• _How to complete this task_: Report every line below that holds the word "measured".

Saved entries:
▼

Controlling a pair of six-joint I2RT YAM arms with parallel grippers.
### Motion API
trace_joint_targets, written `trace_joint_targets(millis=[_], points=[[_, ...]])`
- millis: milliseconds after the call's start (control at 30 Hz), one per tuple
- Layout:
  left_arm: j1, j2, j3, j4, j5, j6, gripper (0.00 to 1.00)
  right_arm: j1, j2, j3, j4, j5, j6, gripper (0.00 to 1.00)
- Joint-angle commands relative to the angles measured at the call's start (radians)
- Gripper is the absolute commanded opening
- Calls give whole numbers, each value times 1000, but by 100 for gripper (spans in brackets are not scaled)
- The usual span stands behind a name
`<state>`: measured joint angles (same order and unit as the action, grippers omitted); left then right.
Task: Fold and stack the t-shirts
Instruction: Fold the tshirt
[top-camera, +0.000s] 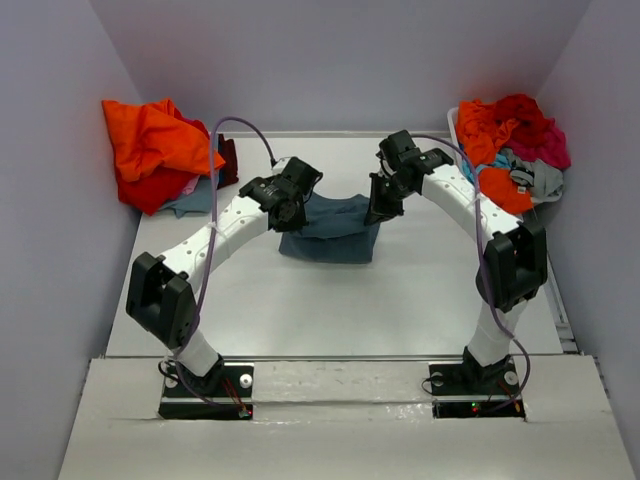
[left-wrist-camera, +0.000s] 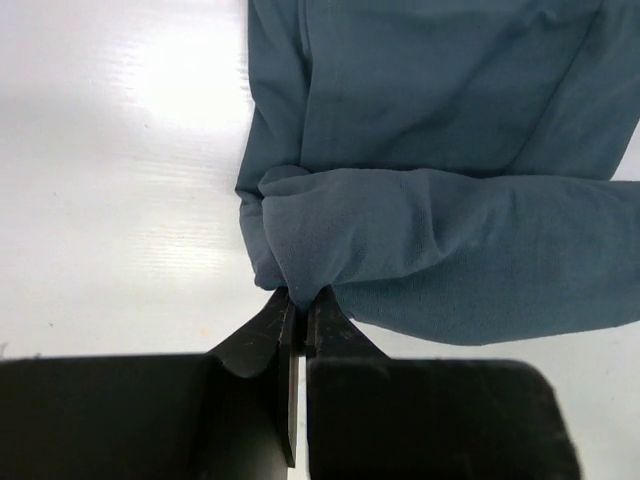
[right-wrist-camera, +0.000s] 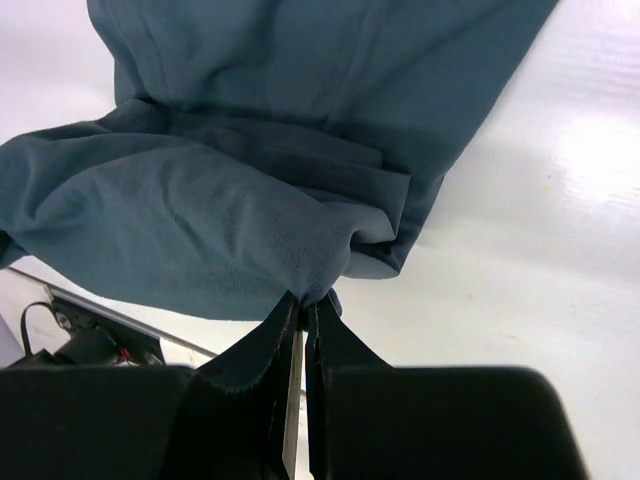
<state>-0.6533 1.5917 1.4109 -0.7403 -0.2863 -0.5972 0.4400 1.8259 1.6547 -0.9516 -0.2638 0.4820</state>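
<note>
A dark slate-blue t-shirt (top-camera: 330, 232) lies partly folded in the middle of the table. My left gripper (top-camera: 291, 216) is shut on its left edge; in the left wrist view (left-wrist-camera: 300, 300) the cloth (left-wrist-camera: 430, 200) bunches at the fingertips. My right gripper (top-camera: 378, 212) is shut on its right edge; in the right wrist view (right-wrist-camera: 308, 305) the cloth (right-wrist-camera: 250, 190) hangs from the tips, lifted off the table. A heap of orange and red t-shirts (top-camera: 155, 150) lies at the back left. Another heap of orange, red, magenta, teal and grey t-shirts (top-camera: 512, 145) lies at the back right.
Grey walls close in the white table (top-camera: 330, 310) on the left, back and right. The right heap sits in a white bin (top-camera: 455, 125). A purple cable (top-camera: 235, 125) loops above the left arm.
</note>
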Motion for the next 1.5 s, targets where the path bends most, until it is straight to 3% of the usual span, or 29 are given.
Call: trace_joint_targets(millis=[0, 800, 1467], points=[[38, 36, 79, 42, -22, 53, 6, -1, 32, 102, 1, 37, -10, 7], [127, 388, 506, 50, -54, 112, 6, -79, 242, 367, -35, 71, 13, 7], [155, 540, 775, 96, -100, 131, 6, -99, 339, 557, -61, 135, 29, 7]])
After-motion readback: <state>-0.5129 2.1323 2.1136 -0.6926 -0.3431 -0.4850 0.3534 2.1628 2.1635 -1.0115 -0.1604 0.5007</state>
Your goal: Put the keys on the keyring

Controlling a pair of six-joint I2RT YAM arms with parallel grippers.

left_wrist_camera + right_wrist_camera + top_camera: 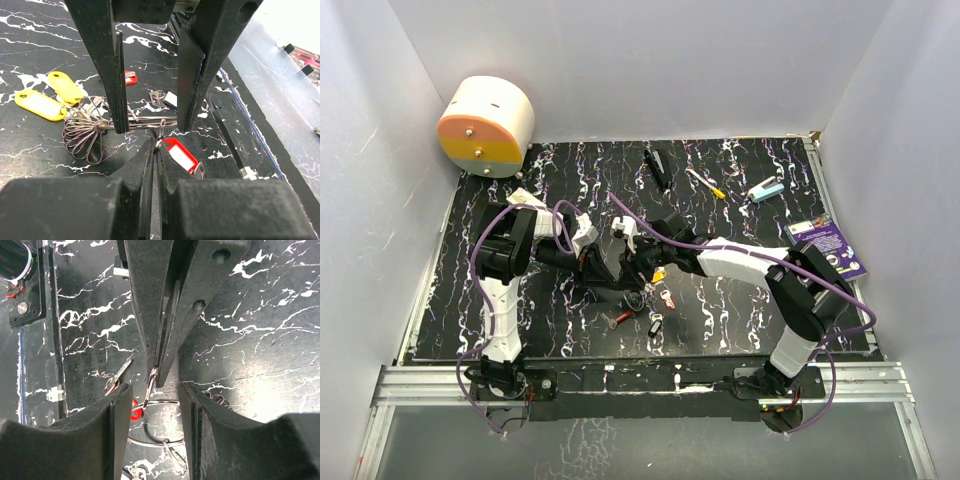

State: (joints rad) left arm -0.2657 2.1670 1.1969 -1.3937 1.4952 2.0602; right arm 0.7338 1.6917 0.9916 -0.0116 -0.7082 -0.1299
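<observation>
The keyring (156, 402), a thin silver wire ring, is slightly raised over the black marbled mat between my right gripper's (151, 432) pads, its wire reaching both. My left gripper (158, 150) is shut on a thin metal key piece (159, 141), seen edge-on, that hooks onto the ring's wire (145, 122). A red-tagged key (181, 154) lies right beside the left jaws. Two yellow-tagged keys (47, 97) and a bunch of small wire loops (82, 135) hang off the ring's left end. From above, both grippers meet mid-table (638, 275), with loose keys (656, 325) in front.
A cream and orange round box (485, 125) stands at the back left. A long black bar (657, 165), a white stick with yellow tip (705, 183), a teal item (767, 190) and a purple booklet (828, 247) lie toward the back right. White walls enclose the mat.
</observation>
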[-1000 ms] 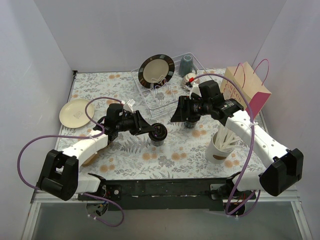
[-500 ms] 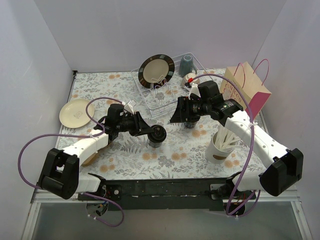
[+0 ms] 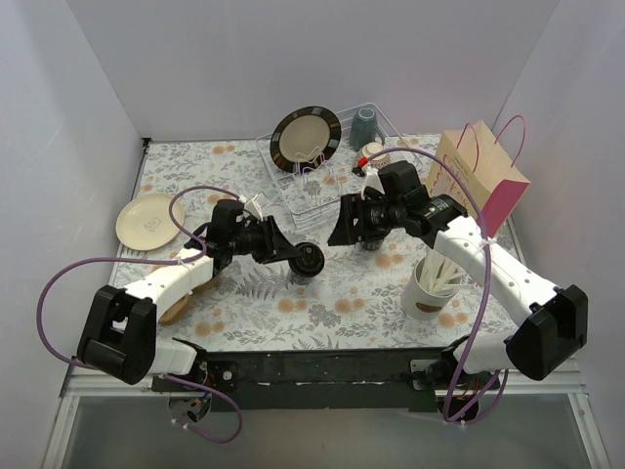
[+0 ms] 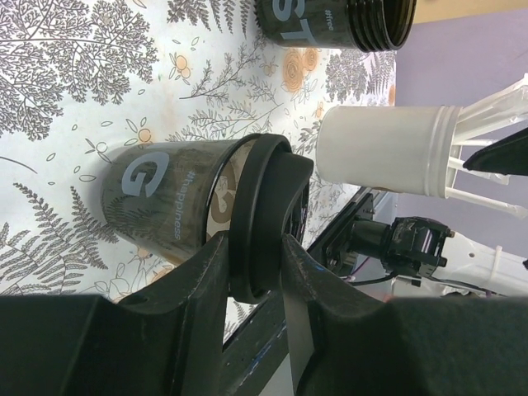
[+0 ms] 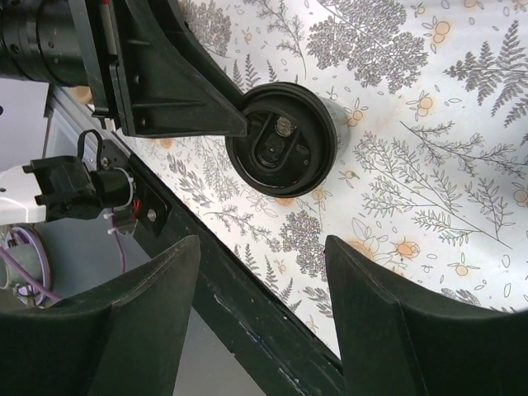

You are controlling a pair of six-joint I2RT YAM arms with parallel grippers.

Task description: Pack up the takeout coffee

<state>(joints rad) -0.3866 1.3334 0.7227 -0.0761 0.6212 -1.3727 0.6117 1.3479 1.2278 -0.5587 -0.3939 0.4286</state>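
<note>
L gripper (image 3: 296, 255) reaches in from 9 o'clock, near table (image 3: 244, 171) centre. Jaws are part closed, pinching the rim of a black lid (image 3: 312, 259). In the L wrist view both fingers (image 4: 206, 272) clamp the lid's edge (image 4: 266, 210), one on each face. The lid sits at the mouth of a black takeout cup (image 4: 165, 198) w/ grey lettering and looks tilted, not fully seated. That cup (image 3: 306, 274) stands upright on the floral cloth, just toward 6 o'clock of centre.

R gripper (image 3: 342, 223) hangs above the cloth at approx 1 o'clock of the lidded cup, apart from it. Jaws are spread wide w/ nothing between them. In the R wrist view its fingers (image 5: 165, 280) frame bare cloth and the table's near edge, touching nothing. The lid (image 5: 282, 139) shows round and dark w/ the L gripper's fingers (image 5: 181, 91) on its rim.

A 2nd black cup (image 3: 371, 241), no lid, stands at 3 o'clock of the first, just beside the R gripper. It shows at 12 o'clock in the L wrist view (image 4: 330, 21).

A white cup of stirrers (image 3: 428, 290) is at 4 o'clock, paper bag (image 3: 483, 176) at 2 o'clock, dish rack (image 3: 317, 191) at 12 o'clock and a cream plate (image 3: 146, 221) at 9 o'clock.
</note>
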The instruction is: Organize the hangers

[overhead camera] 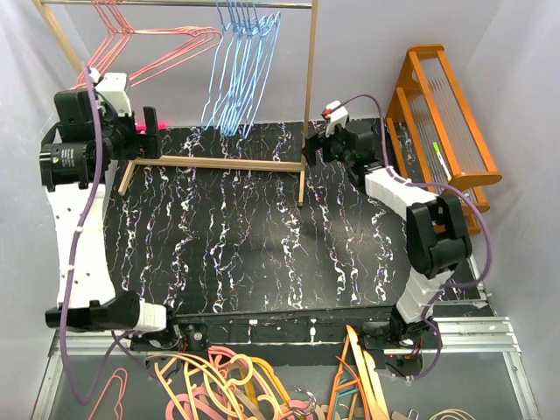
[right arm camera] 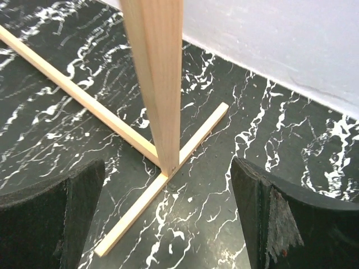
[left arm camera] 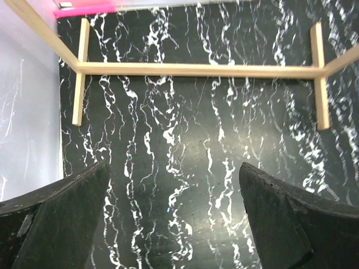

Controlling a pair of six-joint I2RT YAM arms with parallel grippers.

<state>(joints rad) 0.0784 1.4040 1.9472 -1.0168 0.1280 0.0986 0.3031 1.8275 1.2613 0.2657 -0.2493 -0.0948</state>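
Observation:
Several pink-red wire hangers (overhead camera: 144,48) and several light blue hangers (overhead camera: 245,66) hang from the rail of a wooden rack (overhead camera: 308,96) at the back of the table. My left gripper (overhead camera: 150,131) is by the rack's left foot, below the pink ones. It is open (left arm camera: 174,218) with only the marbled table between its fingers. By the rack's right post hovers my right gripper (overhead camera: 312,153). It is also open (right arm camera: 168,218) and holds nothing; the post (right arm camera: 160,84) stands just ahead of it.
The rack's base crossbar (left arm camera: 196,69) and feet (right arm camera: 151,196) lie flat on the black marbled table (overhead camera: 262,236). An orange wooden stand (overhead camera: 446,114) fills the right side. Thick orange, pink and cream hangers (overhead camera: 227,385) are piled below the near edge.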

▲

• _Answer to the exercise_:
- Joint-angle commands relative to the angles measured at the call's start (radians)
`<state>`: measured joint angles (same order and unit as the action, grippers omitted); left then right.

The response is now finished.